In Defense of the ‘Exorcist’ Sequels

I don’t know how to start this, other than I have obviously recently watched the Exorcist sequels for the first time. I’ve become a fan of all things Exorcist ever since watching the TV show (RIP, renew it you cowards) and falling in love with it. But since it’s gone, I need my gonzo horror fix elsewhere, so I decided to watch the sequels to the original film. And hey, I really like them. You have to watch them with the expectation that of course they’re not going to be as masterful or groundbreaking as the William Friedkin original. But that’s not the point of the sequels. They aren’t trying to be the original, so don’t fault them for something they’re not aiming for. They’re just trying to be weird works of art, and they succeed at that.
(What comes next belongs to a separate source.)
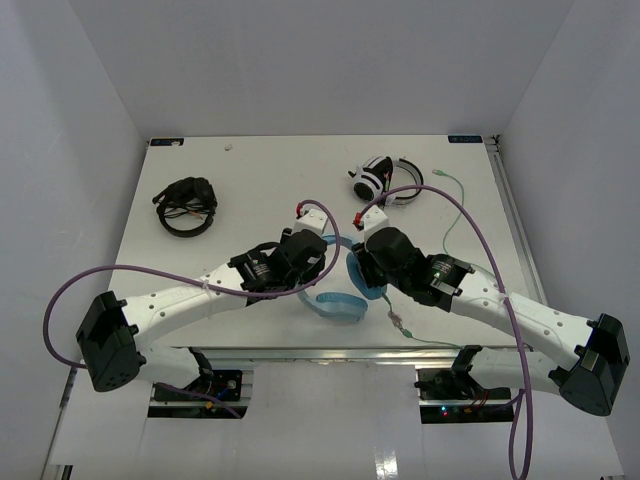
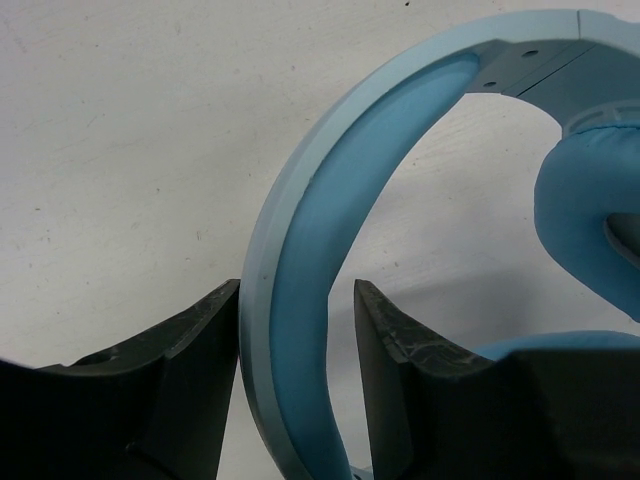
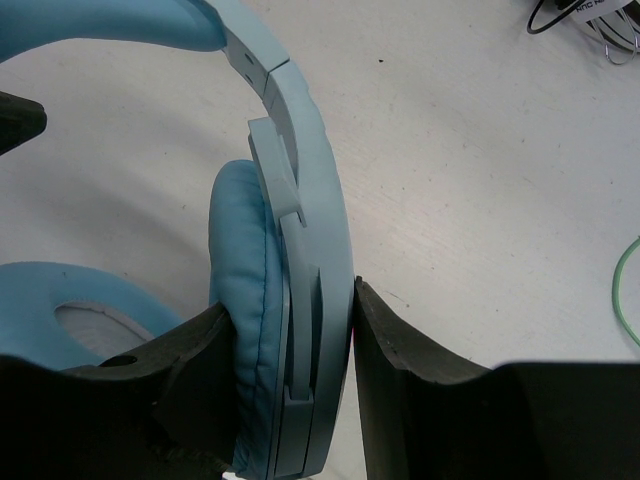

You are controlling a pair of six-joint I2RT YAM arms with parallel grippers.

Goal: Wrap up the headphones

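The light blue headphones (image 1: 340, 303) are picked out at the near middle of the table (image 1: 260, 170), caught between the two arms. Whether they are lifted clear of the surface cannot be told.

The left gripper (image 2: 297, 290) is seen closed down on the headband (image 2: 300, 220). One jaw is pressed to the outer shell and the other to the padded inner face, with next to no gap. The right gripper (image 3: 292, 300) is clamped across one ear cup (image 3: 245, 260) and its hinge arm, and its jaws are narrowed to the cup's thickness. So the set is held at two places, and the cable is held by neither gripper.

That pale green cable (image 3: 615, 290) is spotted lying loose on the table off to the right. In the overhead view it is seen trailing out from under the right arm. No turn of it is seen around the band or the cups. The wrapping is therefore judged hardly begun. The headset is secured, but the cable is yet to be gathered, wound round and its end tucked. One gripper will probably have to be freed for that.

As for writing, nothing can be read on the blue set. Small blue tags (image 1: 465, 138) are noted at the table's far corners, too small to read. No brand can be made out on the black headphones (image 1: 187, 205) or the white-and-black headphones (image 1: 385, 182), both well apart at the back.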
After William Friedkin decided to not return for a sequel, Deliverance director John Boorman stepped into the director’s chair for The Exorcist II: The Heretic. Set 4 years after the original, it follows a psychiatrist (Louise Fletcher) and a priest from the Vatican (Richard Burton) investigating the death of Father Merrin teaming up to save Regan (Linda Blair) once again from the clutches of Pazuzu. The Heretic had been built up for me as one of the worst films ever made, but here’s the thing: it’s really not. It’s actually really good. The cinematography from William A. Fraker is just wondrous. This is the guy who shot Bullitt and Rosemary’s Baby, so you know you’re in for the goods. Heretic contains some of the most beautiful and haunting shots in the franchise. Consider the shot of a young lady lighting herself on fire and then holding her arms out like a Christ figure. Consider the lighting in the psychiatrist offices, shadowy and unsettling. For a film that’s supposed to suck, it’s shot extremely well. It’s also got a stacked cast with Richard Burton, Louise Fletcher, James Earl Jones, and even Ned Beatty for a quick minute alongside Linda Blair and Max Von Sydow reprising their original roles.
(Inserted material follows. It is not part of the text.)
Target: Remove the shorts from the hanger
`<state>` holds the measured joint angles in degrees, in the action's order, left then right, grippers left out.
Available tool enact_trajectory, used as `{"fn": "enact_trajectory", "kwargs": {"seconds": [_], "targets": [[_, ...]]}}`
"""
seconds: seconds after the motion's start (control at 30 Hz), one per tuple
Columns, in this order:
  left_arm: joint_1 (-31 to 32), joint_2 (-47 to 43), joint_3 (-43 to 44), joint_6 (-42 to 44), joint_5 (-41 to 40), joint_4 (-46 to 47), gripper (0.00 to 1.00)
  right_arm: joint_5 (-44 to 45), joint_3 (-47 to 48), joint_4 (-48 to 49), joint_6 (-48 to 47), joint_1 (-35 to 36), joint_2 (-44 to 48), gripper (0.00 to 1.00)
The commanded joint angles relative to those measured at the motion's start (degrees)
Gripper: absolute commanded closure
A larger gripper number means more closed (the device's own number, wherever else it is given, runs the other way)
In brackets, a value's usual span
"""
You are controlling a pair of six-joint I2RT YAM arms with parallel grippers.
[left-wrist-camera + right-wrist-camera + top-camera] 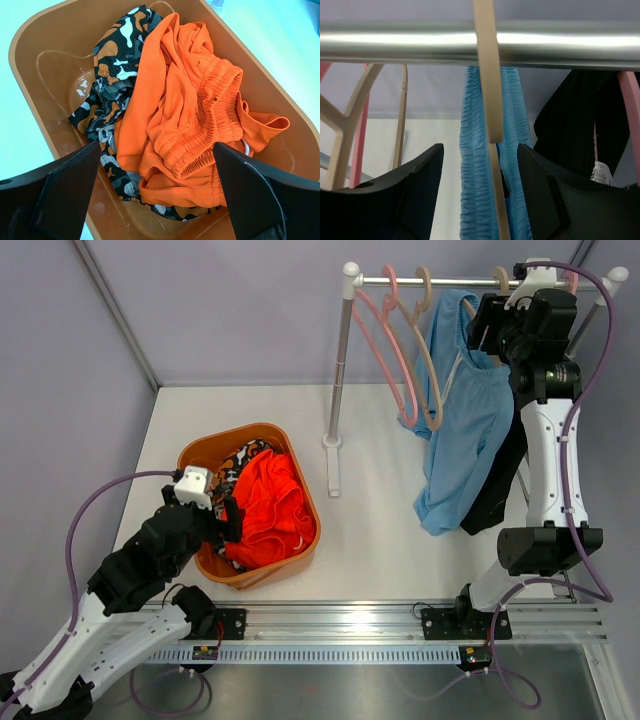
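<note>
While the right gripper [480, 200] gapes at the beige hanger [487, 75] of the light blue shorts [470, 175], a pull could drag hanger and shorts off the rail [395, 45] together.

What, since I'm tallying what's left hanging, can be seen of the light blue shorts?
The light blue shorts are soft, thin-looking fabric with a gathered elastic waistband. They hang limp on a beige hanger from the metal rail, with black shorts right beside them. The open right gripper sits at the waistband, a finger on either side, not closed on it.
</note>
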<state>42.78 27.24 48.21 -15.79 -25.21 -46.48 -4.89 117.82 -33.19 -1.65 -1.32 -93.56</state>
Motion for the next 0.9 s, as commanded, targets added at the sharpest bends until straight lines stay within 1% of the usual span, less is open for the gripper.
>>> {"fn": "enact_trajectory", "kwargs": {"seconds": [0.0, 0.1, 0.23, 0.4, 0.47, 0.63, 0.7, 0.87], "targets": [[-0.16, 0.09, -0.22, 1.2, 1.22, 2.45, 0.01, -3.73, 1.79, 3.92, 0.07, -0.61, -3.2, 0.31], [-0.07, 0.09, -0.22, 1.2, 1.13, 2.53, 0.01, -2.33, 2.68, 4.36, 0.24, -0.61, -5.31, 0.32], [-0.16, 0.09, -0.3, 1.2, 1.13, 2.53, 0.01, -1.01, 0.75, 6.64, 0.59, -0.61, -5.76, 0.32], [-0.07, 0.53, -0.31, 1.2, 1.3, 2.53, 0.01, 0.84, -4.17, 11.55, 1.3, -0.61, -3.21, 0.37], [-0.07, 0.7, -0.22, 1.29, 1.39, 2.53, 0.01, 1.37, -6.46, 13.23, 1.3, -0.61, -1.46, 0.37], [-0.16, 1.14, -0.22, 1.2, 1.48, 2.53, 0.01, 1.02, -6.82, 14.73, 1.3, -0.61, -0.92, 0.4], [-0.16, 1.14, -0.22, 1.2, 1.31, 2.45, 0.01, 0.76, -6.81, 14.91, 1.3, -0.61, -0.84, 0.43], [-0.16, 1.23, -0.22, 1.2, 1.22, 2.45, 0.01, -0.13, -10.86, 18.77, 3.23, -0.61, 2.33, 0.43]]}}
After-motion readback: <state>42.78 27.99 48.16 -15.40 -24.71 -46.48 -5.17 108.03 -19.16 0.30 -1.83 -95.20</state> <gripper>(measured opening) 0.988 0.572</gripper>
13 years later, the original novel’s author William Peter Blatty helmed the third installment, The Exorcist III, which is my personal favorite of the franchise (I said favorite, not best, calm down). It follows beleaguered detective Kinderman (George C. Scott) who is investigating a string of murders identical to those of the Gemini Killer, a serial killer who died 15 years ago. His search leads him to discover that the body of Father Karras (Jason Miller) has been possessed by the soul of the killer in order to get revenge on Karras for the first film’s exorcism and is residing in a mental health facility. It’s as wild as it sounds, but also very grounded in a strange way, similar to the original. (Sidenote: I have not watched the director’s cut yet, but am very eager to.)
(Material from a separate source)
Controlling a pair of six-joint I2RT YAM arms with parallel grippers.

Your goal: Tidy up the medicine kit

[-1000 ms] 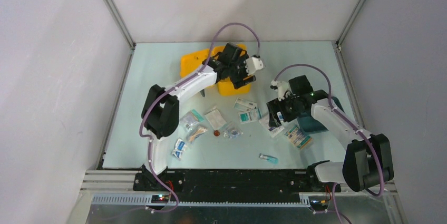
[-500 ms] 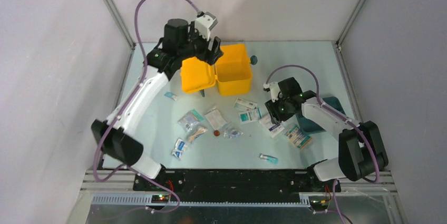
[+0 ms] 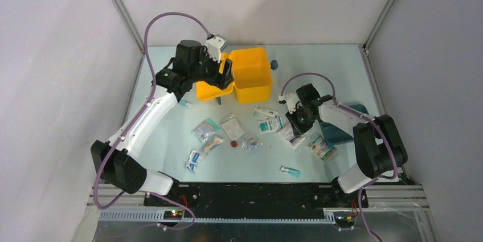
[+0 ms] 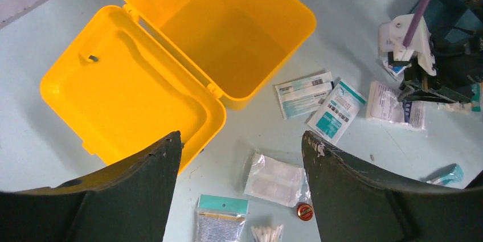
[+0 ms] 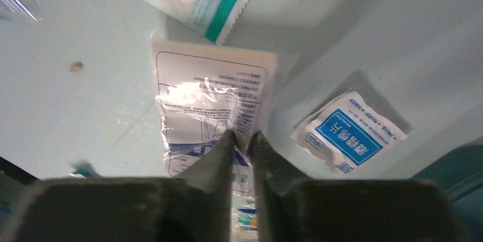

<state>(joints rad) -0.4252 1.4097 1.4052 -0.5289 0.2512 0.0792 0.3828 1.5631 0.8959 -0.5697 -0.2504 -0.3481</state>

One of the things I like about the sequels is that they have these well-respected, serious actors just hamming it all the way the fuck up. There’s a part in The Heretic where Richard Burton punches through the chest of a demon and rips its heart out so I mean of course it’s better than the original, and Burton is totally committed to the moment. It’s hilarious but also just gripping. In III George C. Scott is just pissed off and yelling at everyone in each scene, so that’s a lot of fun.

The rest of the performances excel. Jason Miller is great to see reprise his tired priest, and Scott Wilson is always a welcome presence. Brad Dourif steals the film though, as the manifestation of the Gemini Killer. He’s just creepy and animated in such a gripping manner. It’s a reminder he’s actually a really good actor. Also, Knicks legend Patrick Ewing appears as an angel in a dream sequence, so that’s awesome. I desperately want to know how that happen, is Blatty a Knicks fan? Is Ewing a huge Exorcist fan? Who approached who about it? We deserve answers.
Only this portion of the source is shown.